There are a lot of editor's in today's age, most popular ones being Atom, VIM (and it's derivatives), Emacs, Sublime Text, Notepad++, the list goes on, but one seems to have "taken the crown" since it's release, and that happens to be Visual Studio Code, otherwise known as VSCode, but why exactly is it so popular, what benefits does it have over other editors, let's discuss exactly that.
Ecosystem
One major upside VSCode has over other editors is it's large extension and theme ecosystem, there is editors like Atom that also have a large ecosystem of themes and extensions, but from what I can tell, VSCode's has grown massively and has probably, from my knowledge grown larger than any other editor's ecosystem by a fair margin. Don't get me wrong, things like VIM have many many plugins, but you have the learning curve of having to learn vimscript or lua for neovim, developing for VSCode is quite easy as it uses electron behind-the-hood similar to Atom and a few other editors.
Performance
The performance of VSCode is also quite impressive, especially for it being an electron based application. In the past electron applications have a history of being sluggish as well as hogging memory or other resources due to being based upon chromium. A good article I recommend reading on this is this post by softwaretestinghelp, which goes over a key difference in how atom and vscode handle plugin performance, and similar.
Integration
With Microsoft creating and releasing to the public the Windows Subsystem for Linux, integration with it is somewhat of a mess, due to it being closer to a VM than a docker container of sorts especially with version 2, not many editors can directly integrate into it, but Visual Studio Code however can, fairly well if I may add. The reason this is, is it uses a custom-made server by microsoft underlying an extension allowing you to the use the editor as if it's running on the host almost flawlessly, when in reality it's running on the guest WSL instance.
Analytics
Now let's talk about a downside, or rather what some may consider one, by using VSCode you have all their branding and (by default) analytics enabled, not everyone likes these analytics features enabled, so you can disable it in the editor's settings, but some things are still sent to Microsoft, I recommend reading this part of VSCodium's documentation, which is a fork of sorts of VSCode that has all Microsoft branding and telemetry disabled, the downside of this fork is you can't use a lot of extensions as they're proprietary to Microsoft, and don't work on forks / unofficial versions.
Features
One thing I personally like about VSCode over other editors is the fact debugging is by default built into the application, as far as I remember other editors, such as Atom need extension(s) in order to have debugging functionality, which is fine, not everyone uses this debugging functionality, but for those of us who do, it's a nice addition. On top of this GitHub recently released or rather released to private/public beta, codespaces, which uses a hosted/server version of VSCode with some modifications and extensions to make your experience better. Adding onto these, settings sync (while originally done by a third party extension) is an amazing thing I haven't seen in other editors natively, whenever I need to reinstall my VSCode instance for whatever reason, such as on another computer or laptop, etc, I can sync my settings and have my setup there by clicking ~3 buttons.
Conclusion
While I could go on for hours about why I believe VSCode is the "king of all editors", I don't want to end up writing a 12 hour post, so in the end, my opinion is VSCode is probably the best editor I've used and will continue to use. What's your opinion? What editor do you use or prefer, and why?
Top comments (7)
Yeah vs code is really a good text editor, but it also becomes heavy and slow after few extensions, and when it comes to extensions a lot of people getting confused because of the market place, there are so many extensions available for it.
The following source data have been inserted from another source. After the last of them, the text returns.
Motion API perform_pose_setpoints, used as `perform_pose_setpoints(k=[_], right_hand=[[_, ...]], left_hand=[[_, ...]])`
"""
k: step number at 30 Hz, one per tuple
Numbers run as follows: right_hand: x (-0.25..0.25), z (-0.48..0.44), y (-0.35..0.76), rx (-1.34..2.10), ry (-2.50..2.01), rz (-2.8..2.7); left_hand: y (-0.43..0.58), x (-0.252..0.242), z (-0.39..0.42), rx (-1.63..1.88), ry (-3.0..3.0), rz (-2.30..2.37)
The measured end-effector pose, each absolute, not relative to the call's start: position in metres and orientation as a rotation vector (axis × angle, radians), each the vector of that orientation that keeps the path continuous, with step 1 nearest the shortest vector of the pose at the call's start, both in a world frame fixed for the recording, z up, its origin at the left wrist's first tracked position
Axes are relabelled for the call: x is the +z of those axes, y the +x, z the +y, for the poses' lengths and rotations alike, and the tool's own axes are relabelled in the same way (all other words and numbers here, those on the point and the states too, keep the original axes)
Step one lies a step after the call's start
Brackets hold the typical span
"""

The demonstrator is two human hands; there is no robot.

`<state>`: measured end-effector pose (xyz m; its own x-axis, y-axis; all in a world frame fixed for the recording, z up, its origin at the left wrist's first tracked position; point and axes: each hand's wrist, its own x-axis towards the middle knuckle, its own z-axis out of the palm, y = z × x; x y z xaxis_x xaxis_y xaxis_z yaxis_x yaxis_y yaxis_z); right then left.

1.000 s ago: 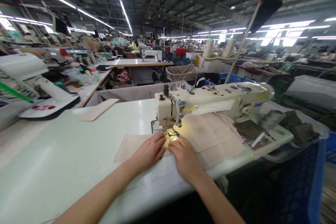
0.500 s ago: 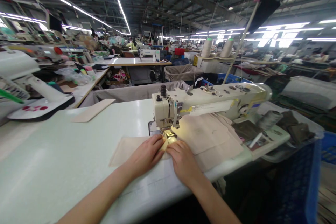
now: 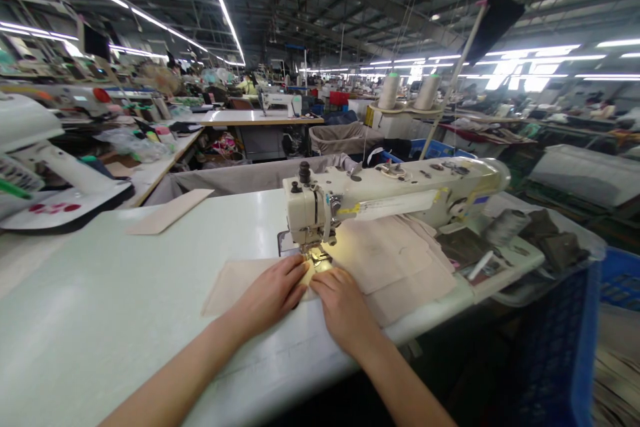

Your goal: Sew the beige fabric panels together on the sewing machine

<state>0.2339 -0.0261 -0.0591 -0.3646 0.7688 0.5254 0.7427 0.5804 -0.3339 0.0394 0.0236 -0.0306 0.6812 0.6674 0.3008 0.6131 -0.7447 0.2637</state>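
Note:
My left hand (image 3: 270,291) lies on a beige fabric piece (image 3: 227,280), its fingers together and thumb tucked in, holding it just left of the presser foot (image 3: 319,257). My right hand (image 3: 345,305) has its fingers closed at the front edge of that piece, close to the left fingertips; the exact pinch is hidden. The white sewing machine (image 3: 303,213) stands right behind both hands, its lamp lighting the needle area yellow. To the right, more beige fabric panels (image 3: 395,260) lie stacked under the machine arm.
A beige strip (image 3: 170,212) lies at the table's (image 3: 110,287) far left. Beyond it stands another white machine (image 3: 30,127). Grey thread (image 3: 507,227) and dark cloth sit at the right end. A blue crate (image 3: 555,347) is below right. Two thread cones (image 3: 389,92) stand behind.
The whole view has shifted slightly, so everything sits a little further left. Both hands and the fabric keep nearly the same place at the presser foot.

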Motion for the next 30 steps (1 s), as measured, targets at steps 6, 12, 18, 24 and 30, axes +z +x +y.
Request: perform_pose_setpoints(k=[6,12,18,24,30], right_hand=[[-0.062,-0.037,0.238,0.083,-1.196,-2.182],[-0.061,-0.041,0.238,0.083,-1.195,-2.192],[-0.058,-0.022,0.232,0.038,-1.264,-2.202],[-0.050,-0.004,0.225,0.033,-1.353,-2.207],[-0.054,-0.003,0.222,-0.001,-1.380,-2.180]], left_hand=[[0.042,-0.033,0.002,0.454,2.878,1.026],[0.037,-0.032,-0.009,0.544,2.982,0.866],[0.037,-0.025,0.012,0.525,2.886,0.903],[0.036,-0.021,0.035,0.512,2.839,0.930],[0.034,-0.019,0.049,0.457,2.857,0.952]])
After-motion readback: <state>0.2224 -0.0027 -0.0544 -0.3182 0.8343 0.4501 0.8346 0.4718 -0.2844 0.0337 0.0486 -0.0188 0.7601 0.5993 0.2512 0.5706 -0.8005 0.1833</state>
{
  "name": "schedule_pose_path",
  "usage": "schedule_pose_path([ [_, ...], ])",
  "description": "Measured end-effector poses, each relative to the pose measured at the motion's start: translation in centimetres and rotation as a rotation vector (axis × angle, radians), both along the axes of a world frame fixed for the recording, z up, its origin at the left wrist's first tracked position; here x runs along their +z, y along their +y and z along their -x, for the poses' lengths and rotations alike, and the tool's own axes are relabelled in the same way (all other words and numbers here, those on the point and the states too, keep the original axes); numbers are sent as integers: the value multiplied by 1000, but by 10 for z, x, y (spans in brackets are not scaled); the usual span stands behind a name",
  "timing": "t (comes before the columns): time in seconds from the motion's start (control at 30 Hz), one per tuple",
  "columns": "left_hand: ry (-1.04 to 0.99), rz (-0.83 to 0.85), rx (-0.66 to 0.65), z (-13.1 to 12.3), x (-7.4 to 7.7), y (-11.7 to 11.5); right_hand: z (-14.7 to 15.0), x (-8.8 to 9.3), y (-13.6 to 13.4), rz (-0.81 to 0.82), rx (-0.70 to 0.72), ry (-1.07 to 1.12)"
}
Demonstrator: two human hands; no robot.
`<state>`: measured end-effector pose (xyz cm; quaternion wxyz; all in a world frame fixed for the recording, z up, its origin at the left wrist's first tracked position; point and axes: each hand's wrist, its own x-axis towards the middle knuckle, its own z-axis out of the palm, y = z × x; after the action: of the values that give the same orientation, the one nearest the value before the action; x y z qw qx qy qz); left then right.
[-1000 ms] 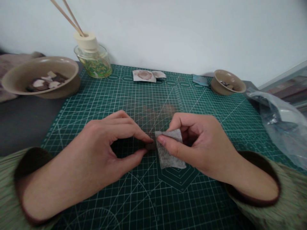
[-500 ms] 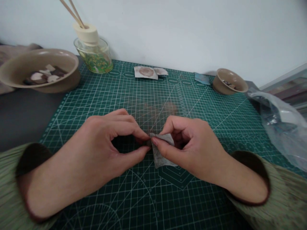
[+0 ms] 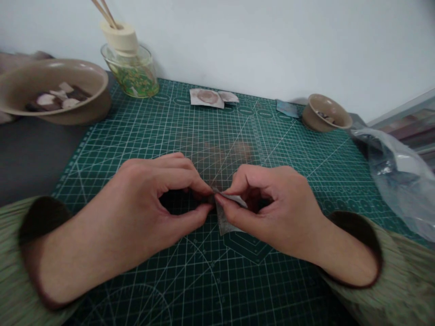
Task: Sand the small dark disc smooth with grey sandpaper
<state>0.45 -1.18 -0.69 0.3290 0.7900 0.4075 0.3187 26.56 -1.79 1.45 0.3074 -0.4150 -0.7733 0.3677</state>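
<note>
My left hand and my right hand meet fingertip to fingertip over the middle of a green cutting mat. Between thumb and forefinger, my right hand pinches a small grey fabric pouch, most of it hidden under the fingers. A small dark piece at the pouch's edge is pinched by my left hand; it is almost wholly covered, so I cannot make out what it is. Both wrists rest low on the mat.
A large tan bowl of dark and pale pieces stands at the far left. A glass reed diffuser sits behind it. More pouches lie at the mat's back edge. A small tan bowl and a plastic bag are at right.
The two hands have drawn closer together. The grey pouch has turned more edge-on and is now more covered by my right fingers.
</note>
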Motion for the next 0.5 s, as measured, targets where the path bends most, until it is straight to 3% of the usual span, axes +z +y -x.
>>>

I love vs code but it will really heavy on older systems, things I love about vs code is extensions, customisation & ease of use, but have to pick a right one in that ocean
It can get sluggish unfortunately, the electron backend of it doesn't help that either :(
Yeah that's why I have to use sublime for other languages, but for web development & python vs code completely out rated other text editors in the market. thanks to the live server, in-buy terminal and few other extensions, if a person knows about these can go from beginner to intermediate in no time, but have to choose the proper extensions.
Simple answer: people just want to code, and VScode sets people up to code quick and beautifully.